Friday, November 18, 2011

Appeals Court Upholds Roadless Areas

On October 21 a federal appeals court upheld a rule barring construction of roads in designated areas in national forests and grasslands managed by the U.S. Forest Service.   The rule, which was enacted near the end of Clinton's presidency, has been tied up in the courts ever since.  Environmentalists are elated.  The mining industry is not.  To qualify as roadless areas, the lands should have: high quality or undisturbed soil, water, or air; sources of public drinking water; diversity of plant and animal communities; habitat for threatened, endangered, proposed, candidate, and sensitive species, and for those species dependent on large, undisturbed areas of land; primitive, semi-primitive motorized, and semi-primitive non-motorized classes of dispersed recreation; reference landscapes; natural-appearing landscapes with high scenic quality; traditional cultural properties and sacred sites; and, other locally identified unique characteristics.

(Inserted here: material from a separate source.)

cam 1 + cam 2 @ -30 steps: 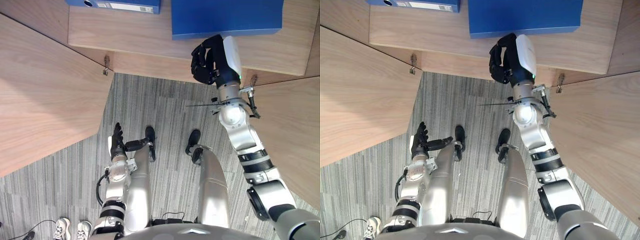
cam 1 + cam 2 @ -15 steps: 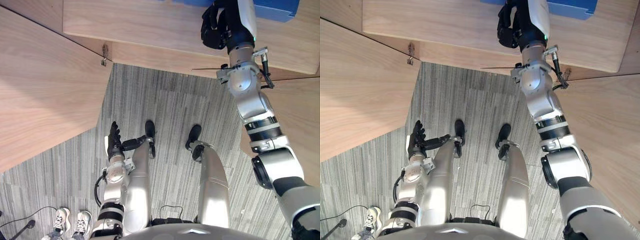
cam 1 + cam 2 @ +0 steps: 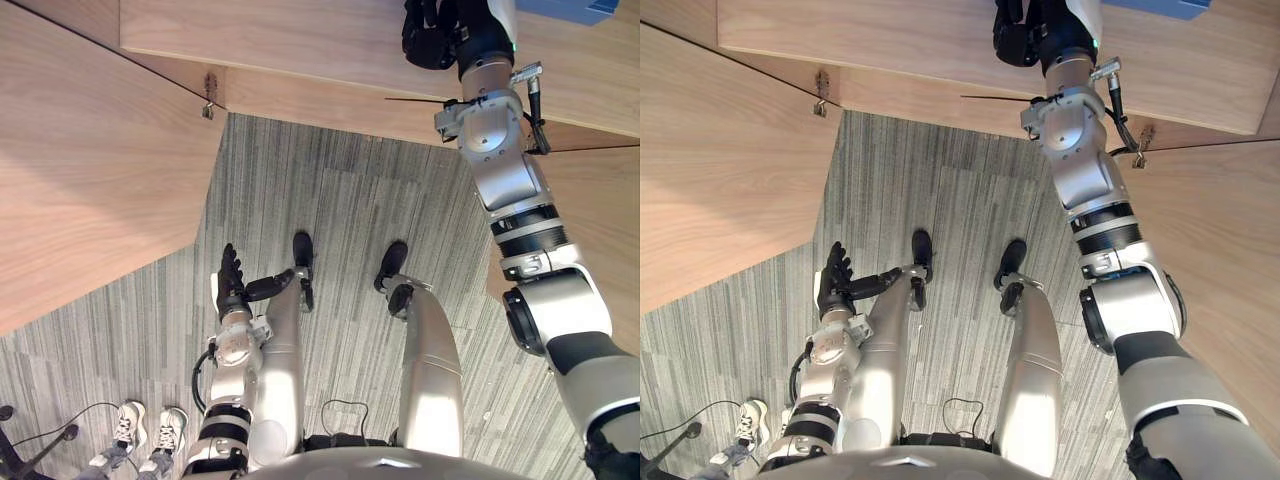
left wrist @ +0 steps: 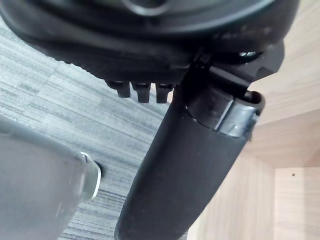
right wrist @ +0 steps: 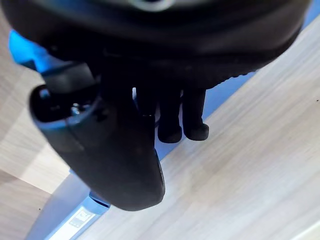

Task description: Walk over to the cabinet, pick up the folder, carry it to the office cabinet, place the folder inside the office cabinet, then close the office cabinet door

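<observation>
The blue folder (image 3: 570,8) lies on the cabinet shelf (image 3: 300,45), just past the right hand (image 3: 435,35), whose fingers are curled around nothing. Placing looks done. The open door (image 3: 90,170) is not yet closed, and the left hand (image 3: 231,282) hangs low with straight fingers.

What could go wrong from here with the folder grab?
Right hand is at the edge of the blue folder, hold unclear: it may slip or get pushed. Open cabinet door flanks that arm: possible bump. A person's shoes stand on the side of the idle left hand.
</observation>
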Tool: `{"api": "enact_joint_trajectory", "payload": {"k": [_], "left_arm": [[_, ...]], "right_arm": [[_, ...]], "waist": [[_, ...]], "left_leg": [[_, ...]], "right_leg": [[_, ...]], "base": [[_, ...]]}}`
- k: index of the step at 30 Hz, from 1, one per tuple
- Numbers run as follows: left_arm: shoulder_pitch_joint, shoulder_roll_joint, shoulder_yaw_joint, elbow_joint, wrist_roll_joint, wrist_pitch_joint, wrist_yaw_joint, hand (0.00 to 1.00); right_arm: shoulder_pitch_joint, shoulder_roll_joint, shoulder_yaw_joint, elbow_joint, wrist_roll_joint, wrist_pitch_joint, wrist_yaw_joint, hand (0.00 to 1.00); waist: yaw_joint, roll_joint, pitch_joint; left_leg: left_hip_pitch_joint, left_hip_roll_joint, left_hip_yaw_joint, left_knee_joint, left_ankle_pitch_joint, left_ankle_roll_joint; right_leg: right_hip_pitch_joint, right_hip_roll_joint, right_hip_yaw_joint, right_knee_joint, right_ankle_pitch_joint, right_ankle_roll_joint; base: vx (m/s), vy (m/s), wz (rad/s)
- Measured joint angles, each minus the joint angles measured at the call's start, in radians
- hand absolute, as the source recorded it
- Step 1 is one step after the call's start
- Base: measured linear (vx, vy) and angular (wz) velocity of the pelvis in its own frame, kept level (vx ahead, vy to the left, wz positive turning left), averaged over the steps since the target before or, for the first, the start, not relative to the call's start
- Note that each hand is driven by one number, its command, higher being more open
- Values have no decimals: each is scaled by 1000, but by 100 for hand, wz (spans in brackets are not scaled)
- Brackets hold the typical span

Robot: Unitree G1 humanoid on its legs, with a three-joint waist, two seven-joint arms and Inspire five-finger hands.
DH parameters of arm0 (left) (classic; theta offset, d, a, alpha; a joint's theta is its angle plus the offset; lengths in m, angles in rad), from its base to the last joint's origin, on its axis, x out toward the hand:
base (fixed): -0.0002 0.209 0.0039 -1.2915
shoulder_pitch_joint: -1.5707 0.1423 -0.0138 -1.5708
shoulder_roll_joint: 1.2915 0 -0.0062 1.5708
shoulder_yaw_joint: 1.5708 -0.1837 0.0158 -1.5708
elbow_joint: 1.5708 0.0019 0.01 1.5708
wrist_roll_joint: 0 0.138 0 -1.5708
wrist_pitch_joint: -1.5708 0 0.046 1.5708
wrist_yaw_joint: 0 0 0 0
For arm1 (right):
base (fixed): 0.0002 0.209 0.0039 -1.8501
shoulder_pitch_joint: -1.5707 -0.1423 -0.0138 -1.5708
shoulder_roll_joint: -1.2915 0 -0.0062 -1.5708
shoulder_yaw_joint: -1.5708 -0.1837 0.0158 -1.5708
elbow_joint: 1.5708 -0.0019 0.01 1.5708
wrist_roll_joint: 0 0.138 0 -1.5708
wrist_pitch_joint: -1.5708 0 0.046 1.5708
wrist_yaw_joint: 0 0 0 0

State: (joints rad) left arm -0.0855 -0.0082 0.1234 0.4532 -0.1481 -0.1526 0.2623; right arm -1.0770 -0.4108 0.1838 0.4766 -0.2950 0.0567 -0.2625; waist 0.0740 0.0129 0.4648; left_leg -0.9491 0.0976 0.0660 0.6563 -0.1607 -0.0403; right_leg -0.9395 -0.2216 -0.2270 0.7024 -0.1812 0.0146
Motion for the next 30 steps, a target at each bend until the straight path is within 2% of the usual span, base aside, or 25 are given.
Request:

Pole Creek near the headwaters of the Rio Grande River in Rio Grande National Forest
Because of concerns expressed by the mining, timber, and ski industries, the State of Colorado would like to have a specific rule that applies to Colorado only.  To learn more about the proposed Colorado Roadless Areas (CRAs) visit the Colorado Rule area of the Roadless Area Conservation website hosted by the Forest Service. 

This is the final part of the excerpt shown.